Thou wilt have a perfectly OK time with the Bette-middling ‘Hocus Pocus 2’
By one of those concurrence that leads me to suspect necromancy — or maybe just the more banal dark magic of social media — this week has renewed some heated online chatter
about the dubious artistic patrimonies of two veritably different pictures. One of them is James Cameron’s 3- D awe “ icon ”( 2009), which lately returned to theaters
as a warm-up act for “ Avatar The Way of Water. ” That soon- to- arrive effect will test some of the further patient put campo of the first “ icon,
” videlicet that it was a rare box office drive with a negligible pop-artistic imprint. It was an event movie that everyone saw, the argument goes, but many really loved.
The other movie is the family-friendly supernatural comedy “ Hocus Pocus ”( 1993), which, like “ Avatar, ” has now spawned a long- awaited follow- up.

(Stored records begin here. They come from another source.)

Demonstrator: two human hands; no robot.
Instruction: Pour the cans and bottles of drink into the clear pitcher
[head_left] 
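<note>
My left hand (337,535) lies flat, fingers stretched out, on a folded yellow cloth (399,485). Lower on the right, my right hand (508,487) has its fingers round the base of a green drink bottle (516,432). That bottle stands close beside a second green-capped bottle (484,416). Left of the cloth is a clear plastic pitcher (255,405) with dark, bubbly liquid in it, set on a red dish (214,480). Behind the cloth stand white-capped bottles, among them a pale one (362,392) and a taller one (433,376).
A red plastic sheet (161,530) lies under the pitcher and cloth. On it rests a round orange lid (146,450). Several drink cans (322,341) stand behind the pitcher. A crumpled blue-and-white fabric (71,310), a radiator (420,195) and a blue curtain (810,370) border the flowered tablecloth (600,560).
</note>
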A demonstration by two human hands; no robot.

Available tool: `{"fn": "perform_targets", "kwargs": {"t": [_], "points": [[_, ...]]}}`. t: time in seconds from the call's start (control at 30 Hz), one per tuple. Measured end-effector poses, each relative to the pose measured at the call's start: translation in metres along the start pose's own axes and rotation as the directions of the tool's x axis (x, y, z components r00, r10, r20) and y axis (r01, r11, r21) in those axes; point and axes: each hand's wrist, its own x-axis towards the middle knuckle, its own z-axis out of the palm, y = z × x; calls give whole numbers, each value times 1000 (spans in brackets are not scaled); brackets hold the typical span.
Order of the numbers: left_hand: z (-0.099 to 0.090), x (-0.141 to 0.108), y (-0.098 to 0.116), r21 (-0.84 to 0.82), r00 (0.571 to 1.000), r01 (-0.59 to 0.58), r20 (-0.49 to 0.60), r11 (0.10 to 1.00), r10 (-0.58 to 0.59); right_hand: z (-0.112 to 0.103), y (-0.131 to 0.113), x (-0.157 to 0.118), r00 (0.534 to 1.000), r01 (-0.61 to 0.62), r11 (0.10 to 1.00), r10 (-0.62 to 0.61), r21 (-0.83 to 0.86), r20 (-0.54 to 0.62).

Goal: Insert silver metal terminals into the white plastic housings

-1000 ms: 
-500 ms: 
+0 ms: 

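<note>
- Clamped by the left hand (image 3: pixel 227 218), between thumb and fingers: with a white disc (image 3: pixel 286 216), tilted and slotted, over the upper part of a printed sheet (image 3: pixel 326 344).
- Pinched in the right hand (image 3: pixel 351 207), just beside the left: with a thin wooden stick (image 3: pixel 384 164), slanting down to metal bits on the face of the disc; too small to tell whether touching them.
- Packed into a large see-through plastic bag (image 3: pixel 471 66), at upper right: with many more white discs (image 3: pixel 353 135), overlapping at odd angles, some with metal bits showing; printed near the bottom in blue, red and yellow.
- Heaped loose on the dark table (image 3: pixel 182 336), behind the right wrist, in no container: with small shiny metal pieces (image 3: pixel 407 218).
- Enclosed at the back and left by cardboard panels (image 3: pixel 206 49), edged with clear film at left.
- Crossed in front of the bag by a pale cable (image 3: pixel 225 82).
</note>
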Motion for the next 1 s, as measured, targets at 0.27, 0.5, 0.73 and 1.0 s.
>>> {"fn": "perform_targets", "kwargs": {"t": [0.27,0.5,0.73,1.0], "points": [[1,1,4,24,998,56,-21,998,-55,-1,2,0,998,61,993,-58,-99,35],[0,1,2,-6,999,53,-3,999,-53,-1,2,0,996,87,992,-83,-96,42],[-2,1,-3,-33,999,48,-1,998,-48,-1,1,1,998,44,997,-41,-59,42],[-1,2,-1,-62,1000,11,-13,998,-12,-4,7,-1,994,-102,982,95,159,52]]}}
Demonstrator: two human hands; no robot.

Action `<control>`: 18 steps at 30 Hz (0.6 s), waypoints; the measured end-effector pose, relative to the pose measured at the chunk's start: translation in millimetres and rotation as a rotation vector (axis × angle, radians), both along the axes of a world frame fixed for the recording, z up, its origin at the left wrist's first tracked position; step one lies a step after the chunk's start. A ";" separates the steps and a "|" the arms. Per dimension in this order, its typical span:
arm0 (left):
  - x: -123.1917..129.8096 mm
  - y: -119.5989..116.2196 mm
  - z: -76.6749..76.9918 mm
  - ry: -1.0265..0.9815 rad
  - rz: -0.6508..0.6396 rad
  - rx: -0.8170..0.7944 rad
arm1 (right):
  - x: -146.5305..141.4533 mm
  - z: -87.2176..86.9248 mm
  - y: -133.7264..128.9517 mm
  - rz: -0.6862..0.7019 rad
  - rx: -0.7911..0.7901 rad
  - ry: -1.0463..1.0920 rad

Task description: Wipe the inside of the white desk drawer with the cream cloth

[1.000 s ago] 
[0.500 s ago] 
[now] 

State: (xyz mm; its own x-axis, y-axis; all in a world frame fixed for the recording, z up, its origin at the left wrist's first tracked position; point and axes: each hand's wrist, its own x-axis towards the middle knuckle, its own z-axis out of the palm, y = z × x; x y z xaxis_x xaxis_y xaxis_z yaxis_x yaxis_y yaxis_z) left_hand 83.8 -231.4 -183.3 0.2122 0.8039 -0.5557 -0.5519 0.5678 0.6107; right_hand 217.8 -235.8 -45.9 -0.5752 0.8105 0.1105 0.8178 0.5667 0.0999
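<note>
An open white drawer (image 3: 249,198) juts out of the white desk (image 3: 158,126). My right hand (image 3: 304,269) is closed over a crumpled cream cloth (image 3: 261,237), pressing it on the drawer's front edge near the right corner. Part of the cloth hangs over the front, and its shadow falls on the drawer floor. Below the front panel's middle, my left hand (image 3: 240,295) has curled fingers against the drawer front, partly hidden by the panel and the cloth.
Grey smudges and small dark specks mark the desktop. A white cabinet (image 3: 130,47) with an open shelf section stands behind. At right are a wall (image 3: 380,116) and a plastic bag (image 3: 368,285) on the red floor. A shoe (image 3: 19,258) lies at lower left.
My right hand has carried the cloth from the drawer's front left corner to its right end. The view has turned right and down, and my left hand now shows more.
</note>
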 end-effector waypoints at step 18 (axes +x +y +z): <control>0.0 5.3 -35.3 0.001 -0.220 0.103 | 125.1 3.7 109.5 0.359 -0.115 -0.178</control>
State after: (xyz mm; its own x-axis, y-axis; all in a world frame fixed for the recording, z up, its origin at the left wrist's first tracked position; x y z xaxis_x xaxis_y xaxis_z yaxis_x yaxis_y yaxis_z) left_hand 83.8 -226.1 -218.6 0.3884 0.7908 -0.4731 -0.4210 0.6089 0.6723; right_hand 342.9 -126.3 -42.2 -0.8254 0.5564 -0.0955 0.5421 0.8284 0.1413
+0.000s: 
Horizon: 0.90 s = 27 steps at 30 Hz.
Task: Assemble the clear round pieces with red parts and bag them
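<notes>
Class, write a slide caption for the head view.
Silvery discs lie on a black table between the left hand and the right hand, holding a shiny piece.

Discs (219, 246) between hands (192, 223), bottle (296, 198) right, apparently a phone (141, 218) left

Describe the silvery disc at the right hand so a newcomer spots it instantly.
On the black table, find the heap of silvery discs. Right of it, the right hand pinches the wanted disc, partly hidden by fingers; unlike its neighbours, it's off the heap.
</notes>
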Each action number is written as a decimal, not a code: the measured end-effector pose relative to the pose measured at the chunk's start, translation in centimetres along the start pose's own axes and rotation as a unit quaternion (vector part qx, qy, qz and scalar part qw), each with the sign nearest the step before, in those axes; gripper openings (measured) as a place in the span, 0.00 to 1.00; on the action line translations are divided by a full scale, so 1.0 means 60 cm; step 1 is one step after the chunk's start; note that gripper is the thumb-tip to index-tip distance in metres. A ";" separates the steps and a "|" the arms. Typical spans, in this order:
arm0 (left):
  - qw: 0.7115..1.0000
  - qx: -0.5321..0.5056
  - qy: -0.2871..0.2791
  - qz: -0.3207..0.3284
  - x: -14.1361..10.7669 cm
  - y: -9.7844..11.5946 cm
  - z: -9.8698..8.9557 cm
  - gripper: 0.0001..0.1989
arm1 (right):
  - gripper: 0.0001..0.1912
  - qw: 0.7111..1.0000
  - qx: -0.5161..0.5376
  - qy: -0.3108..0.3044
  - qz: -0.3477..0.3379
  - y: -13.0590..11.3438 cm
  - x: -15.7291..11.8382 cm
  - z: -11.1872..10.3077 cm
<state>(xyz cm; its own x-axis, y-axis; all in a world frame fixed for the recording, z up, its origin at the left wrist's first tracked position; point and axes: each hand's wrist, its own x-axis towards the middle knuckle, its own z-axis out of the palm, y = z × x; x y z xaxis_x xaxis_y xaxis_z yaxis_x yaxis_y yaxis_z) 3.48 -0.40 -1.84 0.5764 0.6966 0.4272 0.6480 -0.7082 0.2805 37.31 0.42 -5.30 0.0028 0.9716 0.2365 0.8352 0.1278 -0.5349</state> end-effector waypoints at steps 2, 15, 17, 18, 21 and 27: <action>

But unlike “ Avatar, ”
“ Hocus Pocus ” set no box office records on release, broke no technological ground and entered substantially indifferent to hostile reviews. The 10- time-old me who saw it in
theaters ( and innumerous times subsequently on VHS) would have supplied one of the further enthusiastic notices, won over by its wanly funny-spooky vibes, its now- creaky visual
goods and the shrieky fellowship of Bette Midler, Kathy Najimy and Sarah Jessica Parker as the Sanderson Sisters,
a triad of 17th- century New England witches with a taste for youthful children and archaic alternate- person-singular pronouns.
Mini-me also would have been delighted by the prospect of an effect, if dissatisfied to hear it would take nearly 30 times to get off the ground.